Ohne Zweifel magst du denken, dass es Menschen gibt, die es leichter haben. Sie haben mehr Verbundenheitsanteile geschenkt bekommen als Trennungsmöglichkeiten. Sie sind scheinbar vom Glück geküsst worden. Das ist bestimmt so. Aber du hast dein eigenes Leben und deine eigenen Herausforderungen. Und wenn du dich mit anderen Menschen vergleichst, bist du gleich wieder in der Hölle. „Die anderen haben Glück und ich?

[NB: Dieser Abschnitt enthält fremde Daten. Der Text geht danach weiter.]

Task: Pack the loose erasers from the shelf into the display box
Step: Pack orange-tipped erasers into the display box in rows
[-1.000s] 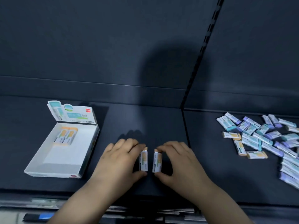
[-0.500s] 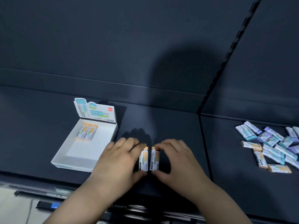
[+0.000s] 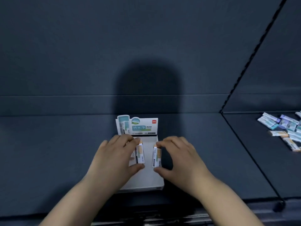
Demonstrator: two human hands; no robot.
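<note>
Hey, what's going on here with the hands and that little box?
A person is packing erasers. The left hand pinches one eraser and the right hand pinches a second eraser, held side by side with a gap between them over the open white display box on the dark shelf. A pile of loose erasers lies further right on the shelf.
</note>
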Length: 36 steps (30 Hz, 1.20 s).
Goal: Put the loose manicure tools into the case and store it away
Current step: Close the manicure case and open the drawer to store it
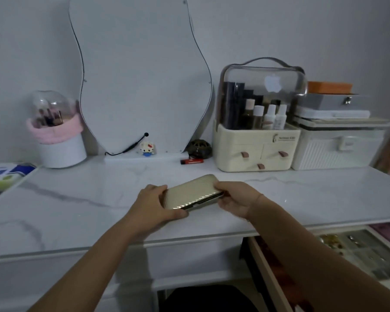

Ich muss im Elend aushalten.“ Nicht das Glück der anderen macht dich elendig, sondern der Vergleich, den du anstellst und bewertest.
Bleibe lieber bei deiner inneren Herzensweiche und entscheide dich für dein eigenes Leben. Du kannst die Hölle verstärken oder den Himmel. Es gibt keinen Tag, wo du nicht diese Herausforderung hast. Darin liegt zugleich das Geschenk. Du hast jeden Tag die Möglichkeiten zu wählen. Verbindest du dich oder trennst du?